Being unable to seek pleasures as would other males,
many of the eunuchs just concentrated on becoming
rich and powerful.
In
the early 17th century, one of the eunuch, Wei Zhongxian,
effectively ruled China all by himself while the emperor
was kept busy entertaining himself in his harem. Another
eunuch, Zheng He, became admiral of a huge Chinese
fleet, sailing the South China Sea and the Indian
Ocean up to the African east coast. The early 17th
century saw, for the first time, Japan attempting
to intrude seriously into Chinese spheres of political
influence, trying to conquer the Korean peninsula.
Though the Japanese were repulsed, the Chinese war
effort brought the imperial court in Beijing to the
brink of bankruptcy. When the Ming Dynasty pressed
its subjects for more taxes, peasant rebellions erupted
in various parts of the country, further weakening
the imperial court. The internal conflicts in China
were an opportunity, the Manchus north of China had
been waiting for.
The
Manchus, like the Mongols further to the north-west,
were one of the principal peoples, supposed to be
kept out of China by the Great Wall. Most of the time,
the Great Wall served its purpose, even at the beginning
of the 17th century. But then, a Chinese general in
charge of guarding a section of the Wall, decided
to just let the Manchu armies pass. It wasn't really
that he wanted his emperor harmed. But Chinese peasant
armies were threatening Beijing, and the Chinese general
at the Great Wall calculated that if he were to let
loose the Manchu hordes, they would engage the Chinese
peasant rebel armies in battle, and somehow, the two
enemies would decimate each other. Alas, while the
Manchu hordes decimated the Chinese peasant rebel
army alright, they did not suffer much loss themselves.
They
were still strong enough to turn against Beijing which
they took in 1644, establishing the Qing Dynasty.
Though they took Beijing in 1644, the Manchus needed
another 40 years to conquer all of China. They met
with much resistance especially in the south of China.
There, a large number of secret societies were formed,
initially for the sole purpose of opposing Manchu
rule. While the Manchus have long since been disposed
of, remnants of these secret societies exist to the
very day. However, their focus has shifted from political
terrorism to enriching themselves through criminal
means.
They
are commonly known as "triads". The Qing Dynasty lasted
until 1911, for 258 years all in all. Initially, the
Qing Dynasty was able to expand the reaches of the
Chinese empire to include Mongolia as well as Tibet.
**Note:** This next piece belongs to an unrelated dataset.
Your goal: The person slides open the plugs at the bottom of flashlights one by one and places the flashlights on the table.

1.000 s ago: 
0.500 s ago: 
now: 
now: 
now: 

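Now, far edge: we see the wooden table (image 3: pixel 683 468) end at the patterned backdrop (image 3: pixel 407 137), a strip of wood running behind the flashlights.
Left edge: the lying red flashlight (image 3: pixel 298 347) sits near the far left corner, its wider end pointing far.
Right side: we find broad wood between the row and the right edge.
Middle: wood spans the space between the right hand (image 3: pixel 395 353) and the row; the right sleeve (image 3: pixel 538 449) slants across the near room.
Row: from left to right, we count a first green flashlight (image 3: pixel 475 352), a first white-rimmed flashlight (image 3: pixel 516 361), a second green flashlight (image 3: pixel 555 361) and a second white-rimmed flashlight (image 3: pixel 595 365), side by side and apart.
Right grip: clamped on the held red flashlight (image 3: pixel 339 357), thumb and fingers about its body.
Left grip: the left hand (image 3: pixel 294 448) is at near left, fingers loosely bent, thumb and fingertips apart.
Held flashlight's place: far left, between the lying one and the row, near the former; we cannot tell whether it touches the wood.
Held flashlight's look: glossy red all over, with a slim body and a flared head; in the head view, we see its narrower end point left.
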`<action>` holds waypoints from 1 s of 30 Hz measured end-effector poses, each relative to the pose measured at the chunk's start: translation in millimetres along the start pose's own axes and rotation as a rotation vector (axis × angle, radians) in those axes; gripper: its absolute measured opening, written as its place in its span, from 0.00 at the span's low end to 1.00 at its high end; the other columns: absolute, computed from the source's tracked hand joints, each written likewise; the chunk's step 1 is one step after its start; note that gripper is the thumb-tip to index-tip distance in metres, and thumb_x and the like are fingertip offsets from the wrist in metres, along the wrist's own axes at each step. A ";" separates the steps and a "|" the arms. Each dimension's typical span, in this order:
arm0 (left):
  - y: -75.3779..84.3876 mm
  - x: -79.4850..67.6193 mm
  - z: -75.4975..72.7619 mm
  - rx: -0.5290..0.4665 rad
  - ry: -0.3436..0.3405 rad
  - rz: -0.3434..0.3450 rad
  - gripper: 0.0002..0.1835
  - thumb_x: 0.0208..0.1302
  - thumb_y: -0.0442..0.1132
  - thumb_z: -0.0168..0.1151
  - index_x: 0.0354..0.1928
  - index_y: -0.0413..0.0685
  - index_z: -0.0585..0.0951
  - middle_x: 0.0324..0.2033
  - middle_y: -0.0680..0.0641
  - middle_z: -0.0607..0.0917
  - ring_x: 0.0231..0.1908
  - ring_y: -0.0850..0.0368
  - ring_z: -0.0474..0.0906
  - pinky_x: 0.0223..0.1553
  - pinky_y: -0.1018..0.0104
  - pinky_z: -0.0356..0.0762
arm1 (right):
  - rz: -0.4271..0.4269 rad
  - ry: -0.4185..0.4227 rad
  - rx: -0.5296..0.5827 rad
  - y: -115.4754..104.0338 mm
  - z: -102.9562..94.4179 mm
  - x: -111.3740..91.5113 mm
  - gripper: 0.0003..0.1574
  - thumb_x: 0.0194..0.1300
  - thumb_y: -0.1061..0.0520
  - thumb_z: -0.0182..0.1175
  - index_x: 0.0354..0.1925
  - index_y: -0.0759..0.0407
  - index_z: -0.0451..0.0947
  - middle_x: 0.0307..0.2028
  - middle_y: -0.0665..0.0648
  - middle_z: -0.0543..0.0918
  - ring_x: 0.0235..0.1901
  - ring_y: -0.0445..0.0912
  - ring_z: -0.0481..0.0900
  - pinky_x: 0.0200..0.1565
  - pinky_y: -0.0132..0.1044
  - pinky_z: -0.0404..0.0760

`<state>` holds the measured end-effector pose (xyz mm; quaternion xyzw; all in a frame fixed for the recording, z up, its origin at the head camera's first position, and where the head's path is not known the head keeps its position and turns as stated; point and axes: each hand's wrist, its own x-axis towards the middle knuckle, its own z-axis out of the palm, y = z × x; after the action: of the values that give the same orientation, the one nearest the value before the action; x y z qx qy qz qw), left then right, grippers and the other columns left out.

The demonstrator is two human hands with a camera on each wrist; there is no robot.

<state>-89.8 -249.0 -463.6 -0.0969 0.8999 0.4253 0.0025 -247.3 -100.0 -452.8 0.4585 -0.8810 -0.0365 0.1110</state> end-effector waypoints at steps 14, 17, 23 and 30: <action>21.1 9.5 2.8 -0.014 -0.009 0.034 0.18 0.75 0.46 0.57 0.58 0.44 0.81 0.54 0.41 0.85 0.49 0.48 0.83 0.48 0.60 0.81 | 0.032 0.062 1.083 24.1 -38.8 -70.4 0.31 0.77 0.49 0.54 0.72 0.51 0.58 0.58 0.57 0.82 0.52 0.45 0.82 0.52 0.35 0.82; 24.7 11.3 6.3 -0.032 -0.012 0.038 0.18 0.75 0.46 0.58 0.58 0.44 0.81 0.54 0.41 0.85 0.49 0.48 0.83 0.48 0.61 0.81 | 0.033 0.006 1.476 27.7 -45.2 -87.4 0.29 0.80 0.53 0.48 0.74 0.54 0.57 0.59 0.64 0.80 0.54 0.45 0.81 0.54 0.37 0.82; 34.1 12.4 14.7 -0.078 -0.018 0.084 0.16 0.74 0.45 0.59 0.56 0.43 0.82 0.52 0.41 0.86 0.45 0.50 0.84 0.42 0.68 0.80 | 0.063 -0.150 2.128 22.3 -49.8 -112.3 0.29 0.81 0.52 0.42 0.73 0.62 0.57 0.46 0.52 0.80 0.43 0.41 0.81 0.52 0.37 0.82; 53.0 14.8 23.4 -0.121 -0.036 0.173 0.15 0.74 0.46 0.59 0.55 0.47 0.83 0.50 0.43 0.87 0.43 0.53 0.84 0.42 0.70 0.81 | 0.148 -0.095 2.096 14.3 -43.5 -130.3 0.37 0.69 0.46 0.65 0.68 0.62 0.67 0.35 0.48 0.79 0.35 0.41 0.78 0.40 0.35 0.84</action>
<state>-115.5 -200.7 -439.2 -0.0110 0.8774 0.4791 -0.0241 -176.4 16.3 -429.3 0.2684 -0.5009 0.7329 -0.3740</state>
An administrative reform as well as widespread irrigation
measures also brought about new prosperity. However,
more than any previous dynasty, the Qing was marked
by a long, long decline, spanning more than half of
the Qing period. Instrumental to the decline of the
Qing Dynasty was the involvement of the Western imperial
powers.
As
they preferred a weak Qing Dynasty over whatever might
have replaced it, they shored it up on several occasions
when Chinese rebels were about to get rid of it. While
there has been trade between China and Europe since
the times of the Roman Empire, it had initially only
been conducted through caravans crossing central Asia,
and the caravans were those of Arab and Turk traders,
not of Europeans. Marco Polo was the first high-profile
European visitor to China, not exactly a political
or military force. This changed in the 16th century
when the first Portuguese vessels showed up at Chinese
ports. Though these vessels didn't come for military
conquest, they were equipped with intimidating military
hardware, cannons, which were actually based on a
Chinese invention, gunpowder.
The
vessels arrived for trade, and their military equipment
made sure that the Chinese governments of that time,
though unhappy about the whole matter, allowed them
to conduct business. In 1557, the Portuguese were
given permission to set up shop in Macao. After the
Portuguese, the Dutch and the British, and later almost
every other western power arrived on China's coast,
wanting to trade. Initially, the western merchants
paid for Chinese products mostly in silver. While
selling Chinese products, such as tea, silk, and porcelain
in Europe was making huge profits, delivering silver
and, to a lesser extend, gold to the Chinese was not.
However, the Chinese didn't really want any European
merchandise the Western traders offered.
Looking
for high-profit merchandise for which to create a
secure market in China, the British finally chose
opium. There was ample supply from India, and once
there were enough addicts, there was a steadfast demand.
The British began selling opium in China in 1773.
The consequences for the Chinese economy were severe:
addicts by the millions, willing to pay any price
they could afford for British-imported opium. The
opium trade was banned in 1800, but only in 1839,
serious attempt were made to enforce the ban. In Canton,
then China's main port, most of the British opium
was confiscated.
This
was reason enough for the British government to declare
war on China. In 1840, during the first aptly named
Opium War, British gunboat set off towards Beijing.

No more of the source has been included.